Some DIC treatment guidelines recommend the use of rhsTM rather than heparin for patients with DIC due to sepsis , and both positive and negative evidence regarding the survival benefit of rhsTM have been reported [19, 20]. The result of a phase 3 trial of rhsTM  is awaited. The JSEPTIC DIC study using propensity score analysis reported a survival benefit with the use of rhsTM . The present study, which uses the same data as the JSEPTIC DIC study, also shows a significant association between survival at discharge and rhsTM, using a different statistical analysis, and the use of rhsTM was more frequent in closed ICUs and the use of heparin was more frequent in open ICUs. This difference may be partly responsible for the association between improved survival at discharge and treatment in a closed ICU.
The efficacy of steroid therapy to reduce mortality in patients with sepsis has been controversial [22, 23]. In the present study, the use of low-dose steroids (which is more frequent in a closed ICU) was significantly associated with in-hospital mortality, but the route of administration, timing, and presence of side effects were not reviewed. A significant association between the use of PMX-DHP and survival at discharge was also shown, but there was no significant difference of the using rate of PMX-DHP between the closed and open ICUs. Some trials showed a survival benefit with the use of PMX-DHP , but others have not . The effect of PMX-DHP remains controversial, and the results of another prospective multicenter randomized controlled trial is awaited, including a phase 3 trial of PMX-DHP .

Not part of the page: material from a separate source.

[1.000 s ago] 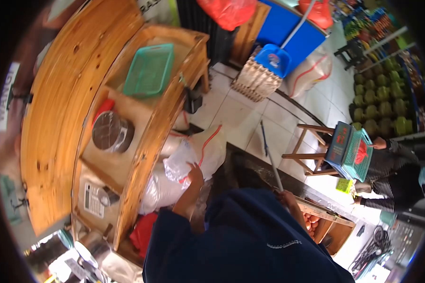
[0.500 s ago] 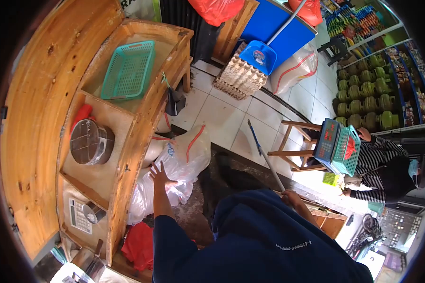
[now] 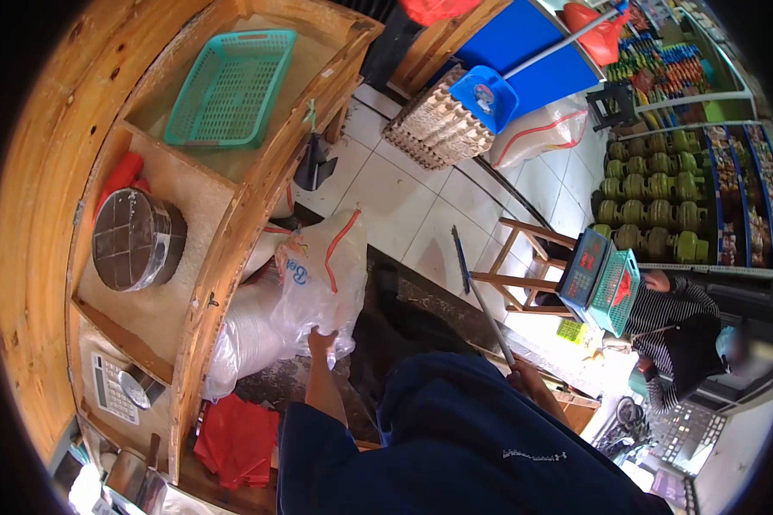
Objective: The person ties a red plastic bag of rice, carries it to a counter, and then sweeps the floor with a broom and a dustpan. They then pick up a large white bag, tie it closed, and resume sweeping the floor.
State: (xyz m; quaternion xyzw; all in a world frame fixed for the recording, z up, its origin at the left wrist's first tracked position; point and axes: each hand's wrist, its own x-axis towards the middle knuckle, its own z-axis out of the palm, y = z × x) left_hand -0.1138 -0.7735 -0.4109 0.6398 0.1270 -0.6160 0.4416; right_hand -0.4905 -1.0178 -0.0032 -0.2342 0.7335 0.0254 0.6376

We consider that a significant association between treatment in a closed ICU and survival at discharge can be related to the high-quality care provided in a closed ICU. A high rate of compliance with guidelines is one element of “high quality” intensive care. This element affects the patients’ prognosis, and compliance is different in open and closed ICUs. Some reports show that patients with acute respiratory distress syndrome (ARDS) cared for in a closed ICU had lower hospital mortality due to the increased rate of compliance with guideline-recommended lung-protective ventilation  (a safety management was given for the patients with ARDS in the closed ICU). Considering the present study, a significantly lower rate of obtaining blood cultures (blood cultures are strongly recommended in the sepsis guideline [5, 6]) in the open ICU (Table 1) suggests that compliance with the guidelines in an open ICU may be lower than that in closed ICUs and the lower compliance may contribute to the higher mortality in open ICUs. Patient with sepsis commonly need ICU care, and in this decade, guidelines for the treatment of sepsis have been published from international societies . The management of patients with sepsis has been qualified and standardized throughout the world, and the closed ICU can provide standardized intensive care for patients with sepsis based on the guidelines, which can improve the outcomes .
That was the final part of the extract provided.